## Exercise objective
Retype the line with "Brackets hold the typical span" in it, then each line after it to the end of the data, word for word.

## The data

******************************

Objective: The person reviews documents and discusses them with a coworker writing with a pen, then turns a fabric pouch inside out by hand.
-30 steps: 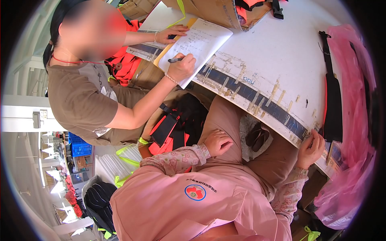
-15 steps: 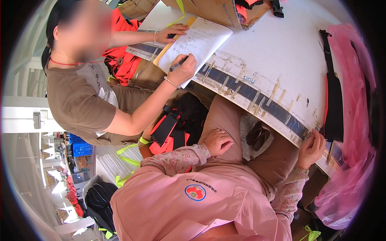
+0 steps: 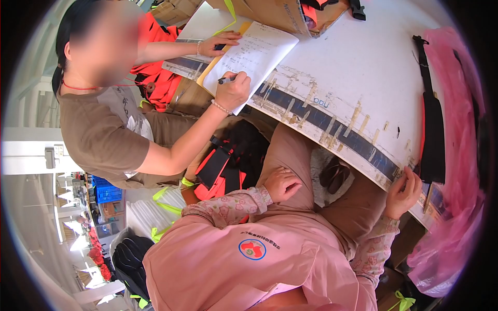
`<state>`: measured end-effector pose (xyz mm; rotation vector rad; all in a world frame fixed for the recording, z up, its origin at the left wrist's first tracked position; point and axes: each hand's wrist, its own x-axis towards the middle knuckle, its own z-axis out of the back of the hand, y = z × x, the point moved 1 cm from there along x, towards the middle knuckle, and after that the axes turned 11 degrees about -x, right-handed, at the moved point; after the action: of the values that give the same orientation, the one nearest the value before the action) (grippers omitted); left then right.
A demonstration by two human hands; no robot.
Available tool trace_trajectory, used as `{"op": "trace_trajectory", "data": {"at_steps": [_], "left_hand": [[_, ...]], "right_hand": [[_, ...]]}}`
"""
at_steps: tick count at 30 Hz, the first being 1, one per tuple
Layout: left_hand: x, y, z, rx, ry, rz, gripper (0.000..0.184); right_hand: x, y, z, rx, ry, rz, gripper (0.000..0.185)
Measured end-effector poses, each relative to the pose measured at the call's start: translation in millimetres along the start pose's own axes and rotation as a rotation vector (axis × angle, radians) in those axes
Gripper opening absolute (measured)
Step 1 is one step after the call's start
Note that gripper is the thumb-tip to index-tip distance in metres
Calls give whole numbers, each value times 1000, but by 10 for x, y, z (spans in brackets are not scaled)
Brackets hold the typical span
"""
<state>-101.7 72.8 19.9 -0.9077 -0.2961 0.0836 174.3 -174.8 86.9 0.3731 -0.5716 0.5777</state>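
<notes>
My left hand (image 3: 282, 185) rests on my brown-trousered thigh (image 3: 282, 155), its fingers loosely bent with nothing in them. At the table's front edge, my right hand (image 3: 404, 193) lies with its fingers slightly curled and apart, touching the edge and holding nothing. Just beyond it is a black strap piece with a red edge (image 3: 432, 137) on the white table (image 3: 358, 62). To the left, a co-worker's hand (image 3: 232, 92) holds a pen (image 3: 225, 81) over an open notebook (image 3: 254, 52); the other hand (image 3: 220, 44) lies on its far-left side.
A cardboard box (image 3: 275, 14) stands at the table's back. Pink plastic sheeting (image 3: 451, 217) hangs along the right. Black and red gear (image 3: 220, 168) lies between the co-worker and me. Blue crates (image 3: 106, 189) are behind at left.
The co-worker's writing hand has shifted slightly, and the pen's tilt differs. My two hands stay where they were.
</notes>
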Motion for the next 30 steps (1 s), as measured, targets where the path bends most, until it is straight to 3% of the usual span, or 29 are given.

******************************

## Answer for the task
Brackets hold the typical span
"""
<state>-101.7 72.8 19.9 -0.9077 -0.2961 0.0836 174.3 -174.8 86.9 0.3731 -0.5716 0.5777</state>
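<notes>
My left hand (image 3: 282, 185) rests on my brown-trousered thigh (image 3: 282, 155), its fingers loosely bent with nothing in them. At the table's front edge, my right hand (image 3: 404, 193) lies with its fingers slightly curled and apart, touching the edge and holding nothing. Just beyond it is a black strap piece with a red edge (image 3: 432, 137) on the white table (image 3: 358, 62). To the left, a co-worker's hand (image 3: 232, 92) holds a pen (image 3: 225, 81) over an open notebook (image 3: 254, 52); the other hand (image 3: 220, 44) lies on its far-left side.
A cardboard box (image 3: 275, 14) stands at the table's back. Pink plastic sheeting (image 3: 451, 217) hangs along the right. Black and red gear (image 3: 220, 168) lies between the co-worker and me. Blue crates (image 3: 106, 189) are behind at left.
The co-worker's writing hand has shifted slightly, and the pen's tilt differs. My two hands stay where they were.
</notes>
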Motion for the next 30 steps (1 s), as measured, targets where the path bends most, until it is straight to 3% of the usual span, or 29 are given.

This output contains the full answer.